Lionel Obadia
Shalom Bouddha !
Judaïsme et bouddhisme une rencontre inattendue
Paris, Berg International, 2015, 224 p.
ISBN : 978-2370200341
Comment les plus anciens enfants d’Abraham, premiers monothéistes de l’histoire de l’Occident, en sont-ils devenus à être de fervents pratiquants du bouddhisme, au point, même, d’en figurer parmi les plus actifs promoteurs en Occident ? Depuis un demi-siècle, les jubous – mi-juifs-mi-bouddhistes – s’efforcent en effet d’inventer une forme hybride de spiritualité, qui mêlerait des « racines juives et des pétales bouddhistes » comme le veut l’expression consacrée Outre-Atlantique.
Un métissage que tout rend compliqué : les caractéristiques des religions en présence, les conditions historiques et idéologiques de leur rencontre, les enjeux sociaux qui restreignent ou facilitent l’adoption du bouddhisme dans les milieux juifs… Entre la tentation de l’ouverture individuelle et du mélange spirituel, et celle de la clôture communautaire et de l’observance orthodoxe, les options sont nombreuses et tournent toutes autour d’un seul thème : l’identité.

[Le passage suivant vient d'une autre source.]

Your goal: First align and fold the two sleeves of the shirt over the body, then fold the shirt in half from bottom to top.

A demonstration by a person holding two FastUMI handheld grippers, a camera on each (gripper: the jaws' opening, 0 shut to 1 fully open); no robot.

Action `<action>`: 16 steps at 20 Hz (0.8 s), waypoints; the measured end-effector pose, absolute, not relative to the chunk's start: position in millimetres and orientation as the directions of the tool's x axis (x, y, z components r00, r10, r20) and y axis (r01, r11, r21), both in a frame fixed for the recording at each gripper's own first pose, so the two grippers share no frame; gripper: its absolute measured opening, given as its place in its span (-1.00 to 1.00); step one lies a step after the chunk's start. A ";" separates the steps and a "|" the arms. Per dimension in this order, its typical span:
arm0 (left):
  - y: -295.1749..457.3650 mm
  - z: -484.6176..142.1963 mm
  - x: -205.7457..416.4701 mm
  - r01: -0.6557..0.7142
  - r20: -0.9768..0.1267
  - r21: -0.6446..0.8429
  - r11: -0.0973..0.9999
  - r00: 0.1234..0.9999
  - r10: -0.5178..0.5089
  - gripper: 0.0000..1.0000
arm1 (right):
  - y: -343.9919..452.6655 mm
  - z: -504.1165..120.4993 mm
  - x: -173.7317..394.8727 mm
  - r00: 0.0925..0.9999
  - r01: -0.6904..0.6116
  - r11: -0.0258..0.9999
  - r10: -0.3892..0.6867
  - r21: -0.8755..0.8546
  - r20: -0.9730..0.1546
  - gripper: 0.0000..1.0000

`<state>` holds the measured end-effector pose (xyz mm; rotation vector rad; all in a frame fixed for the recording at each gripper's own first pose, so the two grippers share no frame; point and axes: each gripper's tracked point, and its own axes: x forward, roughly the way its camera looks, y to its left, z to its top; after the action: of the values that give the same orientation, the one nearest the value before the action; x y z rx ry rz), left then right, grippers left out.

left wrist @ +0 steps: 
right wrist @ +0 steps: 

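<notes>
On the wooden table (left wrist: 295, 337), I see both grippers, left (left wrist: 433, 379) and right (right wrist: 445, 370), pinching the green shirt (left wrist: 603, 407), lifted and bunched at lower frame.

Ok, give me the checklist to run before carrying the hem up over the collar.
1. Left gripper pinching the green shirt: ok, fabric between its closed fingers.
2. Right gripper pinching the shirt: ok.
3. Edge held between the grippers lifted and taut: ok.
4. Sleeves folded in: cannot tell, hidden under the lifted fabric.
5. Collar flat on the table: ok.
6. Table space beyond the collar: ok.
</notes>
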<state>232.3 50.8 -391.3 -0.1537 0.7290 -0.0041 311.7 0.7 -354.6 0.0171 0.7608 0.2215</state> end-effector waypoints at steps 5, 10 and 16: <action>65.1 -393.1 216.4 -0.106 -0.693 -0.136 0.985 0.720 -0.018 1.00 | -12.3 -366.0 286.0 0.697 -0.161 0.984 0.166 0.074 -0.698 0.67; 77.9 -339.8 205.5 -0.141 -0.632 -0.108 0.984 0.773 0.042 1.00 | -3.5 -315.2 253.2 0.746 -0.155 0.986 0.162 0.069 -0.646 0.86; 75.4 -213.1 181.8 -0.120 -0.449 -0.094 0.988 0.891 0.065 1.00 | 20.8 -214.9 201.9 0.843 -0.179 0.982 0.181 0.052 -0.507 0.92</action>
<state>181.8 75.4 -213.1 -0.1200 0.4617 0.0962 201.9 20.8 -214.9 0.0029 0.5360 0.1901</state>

Des identités juive et bouddhiste qui résistent à leur dissolution, des identités dont le contenu et les contours deviennent flous et se redéfinissent chez les juifs ralliés aux spiritualités asiatiques, et plus encore, chez ceux qui, à la fin de leur odyssée spirituelle, redécouvrent leur héritage culturel et confessionnel. Les jubous sont-ils alors plus ju(ifs) ou plus bou(ddhistes) ? Peuvent-ils réellement inventer autre chose qu’une alliance de traditions existantes ?
Dans tous les cas, la rencontre entre deux religions orientales (l’une, proche-orientale et l’autre, extrême-orientale) est originale, certes, mais pas si inattendue que cela dès lors que le regard se porte sur plusieurs continents (les aires d’expansion du judaïsme, notamment en diaspora), les relations entre le judaïsme et les religions asiatiques dévoilent des racines profondes et complexes à démêler. Ce détour par l’Asie antique, en passant par l’Europe victorienne, se poursuit dans l’Amérique d’après-guerre et s’achève en Israël : dans chaque contexte, les religions évoluent dans des conditions culturelles et politiques particulières, qui expliquent que la fusion du bouddhisme et du judaïsme n’aura pu prendre forme qu’au coeur de la modernité et de l’Occident (puis au Moyen-Orient), après de nombreux rendez-vous manqués dans l’histoire.
Lionel Obadia est professeur en Anthropologie à l’université de Lyon, il est fellow de l’Institut d’Etudes Avancées de Strasbourg (USIAS – promotion 2014), où il poursuit ses recherches sur les variations anthropologiques du religieux dans l’histoire et dans les sociétés, depuis les temps antiques jusqu’à l’ère de la mondialisation. Il est l’auteur d’une centaine d’articles de revues et d’une dizaine d’ouvrages dont notamment : La Marchandisation de Dieu (CNRS Editions, 2013), L’anthropologie des religions (La Découverte, 2007), Le Bouddhisme en Occident (La Découverte, 2007), La Sorcellerie (Le Cavalier Bleu, 2005), La Religion (Le Cavalier Bleu, 2004), L’Ethnographie comme dialogue (Publisud, 2003).